## Prompt
In the records that follow, the lines from the one containing "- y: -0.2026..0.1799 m" to the one containing "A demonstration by", inclusive, are to be given again exactly.

□ □ □ □ □ □ □

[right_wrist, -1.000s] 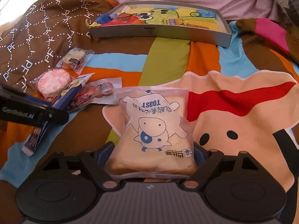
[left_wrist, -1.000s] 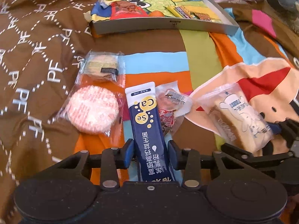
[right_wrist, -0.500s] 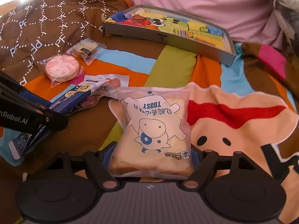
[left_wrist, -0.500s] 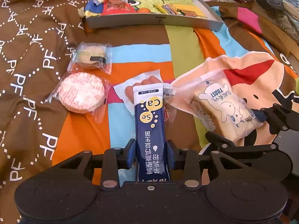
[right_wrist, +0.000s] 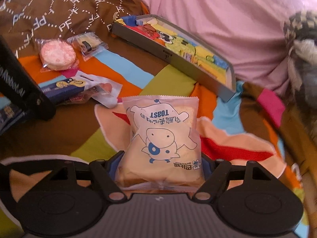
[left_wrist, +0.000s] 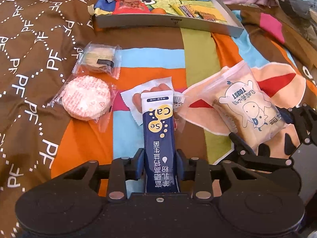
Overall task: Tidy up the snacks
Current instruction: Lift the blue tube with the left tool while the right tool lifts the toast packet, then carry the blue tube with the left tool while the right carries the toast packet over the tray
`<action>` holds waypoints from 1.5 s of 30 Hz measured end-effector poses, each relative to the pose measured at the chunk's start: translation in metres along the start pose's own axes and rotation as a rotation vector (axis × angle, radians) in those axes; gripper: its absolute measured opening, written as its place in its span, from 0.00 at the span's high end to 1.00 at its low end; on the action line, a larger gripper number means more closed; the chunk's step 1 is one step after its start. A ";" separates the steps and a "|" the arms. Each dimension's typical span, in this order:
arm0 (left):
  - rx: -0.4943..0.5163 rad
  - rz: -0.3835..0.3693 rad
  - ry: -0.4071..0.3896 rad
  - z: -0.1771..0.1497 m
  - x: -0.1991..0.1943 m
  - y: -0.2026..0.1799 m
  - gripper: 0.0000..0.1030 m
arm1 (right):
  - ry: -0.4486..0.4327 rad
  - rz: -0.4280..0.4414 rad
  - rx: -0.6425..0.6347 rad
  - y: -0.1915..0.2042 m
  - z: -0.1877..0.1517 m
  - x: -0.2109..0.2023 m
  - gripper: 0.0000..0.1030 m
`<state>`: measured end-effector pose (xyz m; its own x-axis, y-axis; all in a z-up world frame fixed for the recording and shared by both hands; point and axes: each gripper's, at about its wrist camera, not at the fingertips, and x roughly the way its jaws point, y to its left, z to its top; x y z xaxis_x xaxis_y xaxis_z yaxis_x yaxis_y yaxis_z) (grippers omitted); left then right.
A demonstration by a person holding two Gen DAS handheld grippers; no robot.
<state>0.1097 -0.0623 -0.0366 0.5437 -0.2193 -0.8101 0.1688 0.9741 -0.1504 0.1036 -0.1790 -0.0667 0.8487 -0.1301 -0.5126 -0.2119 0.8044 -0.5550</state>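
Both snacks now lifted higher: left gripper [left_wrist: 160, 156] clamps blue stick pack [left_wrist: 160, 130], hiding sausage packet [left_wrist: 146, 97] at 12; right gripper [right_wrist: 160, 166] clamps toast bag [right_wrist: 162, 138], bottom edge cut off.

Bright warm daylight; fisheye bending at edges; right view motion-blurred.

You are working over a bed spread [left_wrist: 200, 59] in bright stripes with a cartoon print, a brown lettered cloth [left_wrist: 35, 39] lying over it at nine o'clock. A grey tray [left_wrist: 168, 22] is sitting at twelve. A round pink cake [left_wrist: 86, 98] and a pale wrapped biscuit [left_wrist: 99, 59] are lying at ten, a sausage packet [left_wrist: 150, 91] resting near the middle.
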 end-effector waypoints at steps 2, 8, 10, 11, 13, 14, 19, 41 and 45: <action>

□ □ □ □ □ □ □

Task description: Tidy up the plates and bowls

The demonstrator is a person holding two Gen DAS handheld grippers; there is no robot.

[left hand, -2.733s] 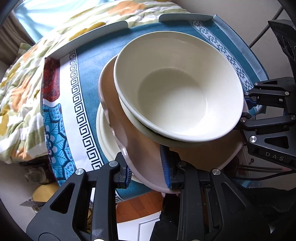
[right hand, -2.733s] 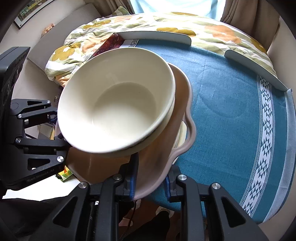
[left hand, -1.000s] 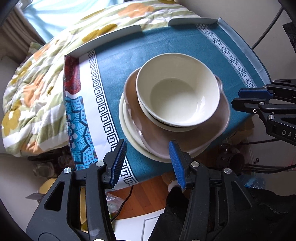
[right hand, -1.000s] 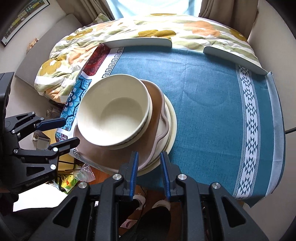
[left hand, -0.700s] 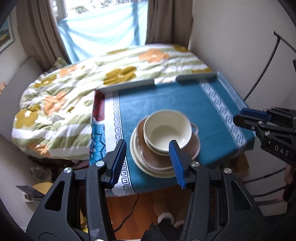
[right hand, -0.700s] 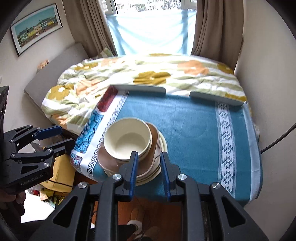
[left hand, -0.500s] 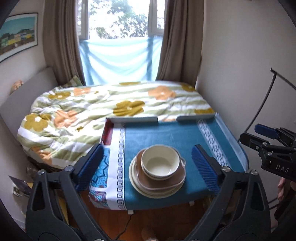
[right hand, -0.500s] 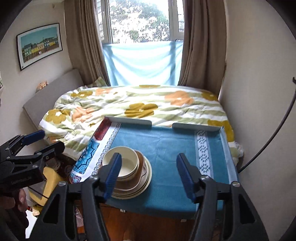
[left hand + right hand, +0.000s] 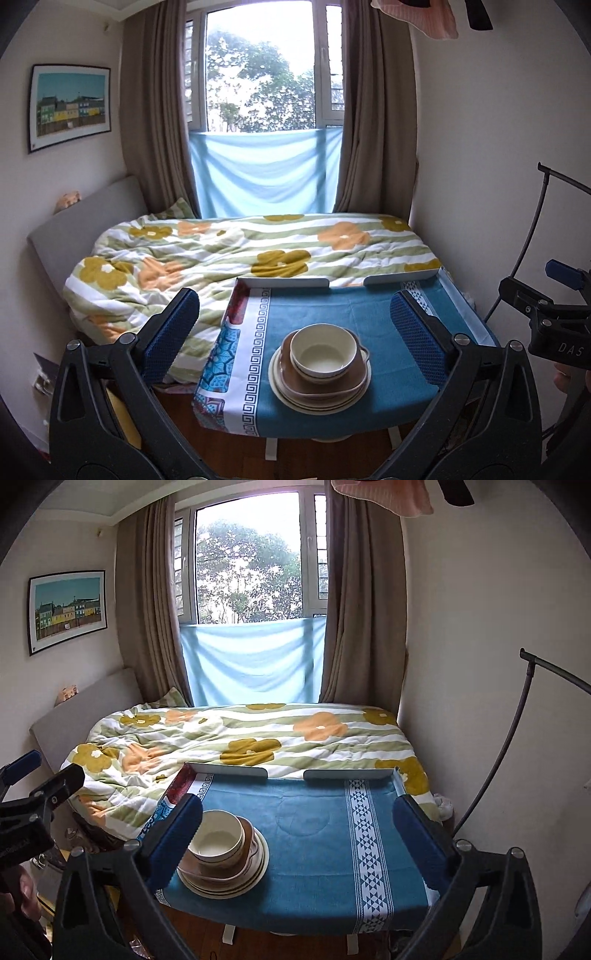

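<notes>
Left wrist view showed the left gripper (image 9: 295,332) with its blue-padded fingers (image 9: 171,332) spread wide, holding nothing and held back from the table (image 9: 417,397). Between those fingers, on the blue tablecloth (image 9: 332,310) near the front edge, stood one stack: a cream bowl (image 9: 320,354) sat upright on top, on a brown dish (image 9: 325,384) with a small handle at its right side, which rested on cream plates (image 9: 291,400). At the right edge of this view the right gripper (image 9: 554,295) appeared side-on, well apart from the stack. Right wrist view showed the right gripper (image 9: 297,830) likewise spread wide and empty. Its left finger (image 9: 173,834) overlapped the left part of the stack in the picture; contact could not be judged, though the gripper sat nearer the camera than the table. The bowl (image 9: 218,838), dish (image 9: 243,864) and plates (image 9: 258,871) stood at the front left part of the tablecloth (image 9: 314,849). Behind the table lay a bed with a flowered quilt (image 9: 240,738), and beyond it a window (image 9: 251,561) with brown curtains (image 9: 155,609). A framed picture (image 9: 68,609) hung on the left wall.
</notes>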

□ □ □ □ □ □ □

## Your response
  - y: -0.2026..0.1799 m
  - gripper: 0.0000..0.1030 m
arm1 (right):
  - ry: -0.4486..0.4327 rad
  - rz: -0.4280..0.4414 rad
  - rx: -0.6425..0.6347 rad
  - y: -0.1915..0.2042 m
  - z: -0.1877..0.1517 m
  - x: -0.2109..0.2023 m
  - gripper: 0.0000..0.1030 m
`<state>`: measured end-effector pose (xyz m; its own x-axis, y-axis; all in a z-up world frame fixed for the recording and shared by both hands; point and axes: each gripper's, at about its wrist camera, not at the fingertips, and x roughly the way its jaws point, y to its left, z to its top; x y z xaxis_x xaxis_y xaxis_z yaxis_x yaxis_y yaxis_z) (grippers omitted); left then right.
A demonstration by a person holding two Gen DAS handheld grippers; no robot.

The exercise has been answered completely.